Beranda / Romansa / Istri Palsu Presdir / 1. Terbangun Sebagai Istri dari Pria yang Tidak Kukenal

Share

Istri Palsu Presdir
Istri Palsu Presdir
Penulis: Velmoria

1. Terbangun Sebagai Istri dari Pria yang Tidak Kukenal

Penulis: Velmoria
last update Terakhir Diperbarui: 2025-03-27 17:15:17

“Syukurlah, akhirnya kau sudah sadar.”

Suara seorang wanita menyambut Ivy begitu kelopak matanya terbuka.

Pandangannya masih buram. Kepalanya juga terasa berat. Cahaya putih menyilaukan di atasnya membuat dia harus menyipitkan mata untuk menyesuaikan diri dengan ruangan yang asing. Aroma antiseptik yang tajam, segera memenuhi indera penciuman Ivy.
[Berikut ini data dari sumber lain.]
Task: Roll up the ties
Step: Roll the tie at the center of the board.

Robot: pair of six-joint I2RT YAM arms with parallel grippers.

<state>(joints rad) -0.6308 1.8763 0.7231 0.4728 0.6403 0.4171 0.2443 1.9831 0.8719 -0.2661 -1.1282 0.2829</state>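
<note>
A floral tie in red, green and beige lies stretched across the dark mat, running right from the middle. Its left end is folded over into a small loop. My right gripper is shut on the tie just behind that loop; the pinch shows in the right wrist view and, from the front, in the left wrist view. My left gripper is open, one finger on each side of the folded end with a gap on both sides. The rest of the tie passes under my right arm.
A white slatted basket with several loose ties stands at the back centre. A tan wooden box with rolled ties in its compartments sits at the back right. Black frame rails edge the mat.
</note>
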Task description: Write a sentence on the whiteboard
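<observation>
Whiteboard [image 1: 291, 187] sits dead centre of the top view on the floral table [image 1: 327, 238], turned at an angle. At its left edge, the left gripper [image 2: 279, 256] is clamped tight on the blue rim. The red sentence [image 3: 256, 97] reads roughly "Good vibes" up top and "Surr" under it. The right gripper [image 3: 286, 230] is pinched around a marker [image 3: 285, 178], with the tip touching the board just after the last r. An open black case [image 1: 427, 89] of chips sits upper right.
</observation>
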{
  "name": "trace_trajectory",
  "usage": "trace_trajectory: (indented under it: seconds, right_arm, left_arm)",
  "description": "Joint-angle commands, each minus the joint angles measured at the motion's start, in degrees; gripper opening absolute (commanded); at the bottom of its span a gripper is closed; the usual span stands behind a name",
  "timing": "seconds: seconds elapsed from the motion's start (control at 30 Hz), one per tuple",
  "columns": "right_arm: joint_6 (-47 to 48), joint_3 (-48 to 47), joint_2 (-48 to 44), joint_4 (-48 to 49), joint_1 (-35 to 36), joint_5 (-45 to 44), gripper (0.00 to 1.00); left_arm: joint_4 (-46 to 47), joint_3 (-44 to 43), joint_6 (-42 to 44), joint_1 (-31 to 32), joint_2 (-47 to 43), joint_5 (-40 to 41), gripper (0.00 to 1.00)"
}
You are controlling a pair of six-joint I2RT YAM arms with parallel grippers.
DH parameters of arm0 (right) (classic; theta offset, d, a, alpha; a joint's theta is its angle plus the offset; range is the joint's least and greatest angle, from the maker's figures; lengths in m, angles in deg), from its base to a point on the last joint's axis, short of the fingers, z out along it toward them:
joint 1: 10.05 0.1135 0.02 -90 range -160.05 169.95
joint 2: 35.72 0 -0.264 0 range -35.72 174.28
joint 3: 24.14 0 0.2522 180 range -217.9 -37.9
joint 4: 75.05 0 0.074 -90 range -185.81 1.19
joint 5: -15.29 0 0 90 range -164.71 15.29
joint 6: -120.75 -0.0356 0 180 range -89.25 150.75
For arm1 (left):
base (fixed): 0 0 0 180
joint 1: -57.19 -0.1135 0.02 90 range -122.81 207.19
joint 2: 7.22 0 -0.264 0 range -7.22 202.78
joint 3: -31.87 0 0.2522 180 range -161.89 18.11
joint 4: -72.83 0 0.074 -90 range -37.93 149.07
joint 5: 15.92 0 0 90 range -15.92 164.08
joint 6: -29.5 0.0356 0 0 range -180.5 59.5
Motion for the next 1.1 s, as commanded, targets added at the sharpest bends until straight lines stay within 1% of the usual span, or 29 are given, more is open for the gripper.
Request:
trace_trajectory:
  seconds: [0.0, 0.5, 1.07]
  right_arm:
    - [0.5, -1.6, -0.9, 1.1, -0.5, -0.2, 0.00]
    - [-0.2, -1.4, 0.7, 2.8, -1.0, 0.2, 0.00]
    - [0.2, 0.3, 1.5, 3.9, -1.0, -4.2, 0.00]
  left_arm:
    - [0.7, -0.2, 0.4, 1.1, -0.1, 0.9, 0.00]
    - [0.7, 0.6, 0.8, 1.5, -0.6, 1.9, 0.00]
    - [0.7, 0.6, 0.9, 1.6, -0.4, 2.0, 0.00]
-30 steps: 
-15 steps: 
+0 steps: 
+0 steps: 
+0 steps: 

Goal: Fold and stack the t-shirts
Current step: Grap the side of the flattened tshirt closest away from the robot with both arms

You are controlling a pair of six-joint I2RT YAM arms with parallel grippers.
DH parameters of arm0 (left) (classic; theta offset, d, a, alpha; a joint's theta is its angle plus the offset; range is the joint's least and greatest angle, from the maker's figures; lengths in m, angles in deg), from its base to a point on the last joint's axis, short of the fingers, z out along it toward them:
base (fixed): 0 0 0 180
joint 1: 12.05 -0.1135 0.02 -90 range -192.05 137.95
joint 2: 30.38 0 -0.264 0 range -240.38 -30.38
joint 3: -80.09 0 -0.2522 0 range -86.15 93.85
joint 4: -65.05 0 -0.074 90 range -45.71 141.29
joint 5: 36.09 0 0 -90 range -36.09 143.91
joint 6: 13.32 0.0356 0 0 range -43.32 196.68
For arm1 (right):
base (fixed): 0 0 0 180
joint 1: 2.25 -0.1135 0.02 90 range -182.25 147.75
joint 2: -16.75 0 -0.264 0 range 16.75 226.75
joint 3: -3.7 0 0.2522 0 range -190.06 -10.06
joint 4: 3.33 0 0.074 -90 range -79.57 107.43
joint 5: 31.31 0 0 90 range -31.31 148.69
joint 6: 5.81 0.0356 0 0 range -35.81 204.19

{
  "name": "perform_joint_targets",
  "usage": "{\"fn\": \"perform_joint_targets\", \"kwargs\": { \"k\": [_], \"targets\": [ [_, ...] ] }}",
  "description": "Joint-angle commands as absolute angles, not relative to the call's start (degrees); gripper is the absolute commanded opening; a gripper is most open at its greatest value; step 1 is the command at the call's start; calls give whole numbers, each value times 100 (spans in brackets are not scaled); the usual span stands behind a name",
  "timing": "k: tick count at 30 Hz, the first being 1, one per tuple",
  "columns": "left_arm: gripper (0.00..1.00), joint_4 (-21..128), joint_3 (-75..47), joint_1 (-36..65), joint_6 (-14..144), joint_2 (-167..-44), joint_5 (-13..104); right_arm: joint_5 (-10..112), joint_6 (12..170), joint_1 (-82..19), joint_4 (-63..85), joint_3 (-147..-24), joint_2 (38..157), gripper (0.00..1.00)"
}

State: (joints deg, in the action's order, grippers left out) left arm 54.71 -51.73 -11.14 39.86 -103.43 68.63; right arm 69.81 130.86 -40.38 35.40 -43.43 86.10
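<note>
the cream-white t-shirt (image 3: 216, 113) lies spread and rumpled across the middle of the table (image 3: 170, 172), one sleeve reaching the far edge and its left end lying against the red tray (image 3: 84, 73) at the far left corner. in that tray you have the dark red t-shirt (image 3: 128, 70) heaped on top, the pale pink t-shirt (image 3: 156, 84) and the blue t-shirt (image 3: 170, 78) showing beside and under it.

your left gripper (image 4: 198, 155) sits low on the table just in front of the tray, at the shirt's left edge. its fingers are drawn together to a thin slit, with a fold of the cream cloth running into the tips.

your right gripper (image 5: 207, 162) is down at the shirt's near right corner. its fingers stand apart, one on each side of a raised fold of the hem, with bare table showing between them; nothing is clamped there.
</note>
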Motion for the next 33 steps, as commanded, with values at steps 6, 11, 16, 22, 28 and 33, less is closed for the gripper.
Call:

Dia sedang di rumah sakit saat ini!

Pikirannya berputar cepat, berusaha mengingat bagaimana bisa dia berada di sini. Lalu perlahan, kepingan ingatan itu kembali.

Isla.

Saudara kembarnya!

Ivy langsung bangkit dan kepalanya berputar cepat, mencari keberadaan Isla. Tidak peduli rasa sakit langsung menyerang tubuhnya, dia harus mencari keberadaan Isla sekarang!

Ivy dan Isla memang saudara kembar, tetapi mereka dipisahkan sejak kecil. Setelah akhirnya mereka bisa bertemu tanpa mereka duga, mereka justru mengalami kecelakaan.

“Apa yang kau cari, Isla?” Suara wanita itu kembali terdengar.

Pikiran dan tatapan Ivy ditarik paksa untuk beralih pada wanita itu. Ketika kesadarannya sudah penuh, dia baru menyadari di samping wanita itu, berdiri seorang pria tampan dengan jas rapi mewah melekat di tubuhnya yang tinggi dan tegap.

Pria itu menatap Ivy dengan sorot mata tajam dan ekspresi dingin yang sulit diartikan.

Ivy mengerutkan kening. Dia tidak mengenali dua orang ini.

Tetapi tunggu, tadi wanita ini memanggilnya dengan nama Isla?

Ivy menatap kedua orang itu semakin bingung. Apa mereka menganggapnya sebagai Isla?

“Tidak ada lagi alasan untuk menunda perceraian, Isla.” Suara berat dan dingin dari pria itu menarik kembali kesadaran Ivy.

Perceraian?

Sekarang apa lagi yang sedang mereka bicarakan?

Dia tidak tahu tentang pria itu, dan dia juga tidak menikah.

“Aku …” Ivy akhirnya membuka mulut, tetapi suaranya terdengar serak. Dia mencoba lagi. “Siapa kalian?”

Hening.

Kerutan samar muncul di kening Ethan. Tatapan Ethan semakin dalam pada Ivy dan ekspresi wajahnya tidak tertebak. “Kau kehilangan ingatan?”

Stella menarik napas, tersenyum sedih seolah bersimpati, lalu menggenggam tangan Ivy dengan ekspresi seolah-olah sangat prihatin. “Oh, Isla … apa mungkin ini karena benturan di kepalamu?”

Ivy menarik tangannya secara refleks. Dia tidak nyaman akan sentuhan itu. Tidak suka orang asing menyentuhnya dengan kepedulian palsu!

Ethan tetap diam di tempatnya, ekspresinya semakin tidak tertebak memandang Ivy, sebelum akhirnya dia berbalik dan melangkah menuju pintu tanpa menoleh sama sekali.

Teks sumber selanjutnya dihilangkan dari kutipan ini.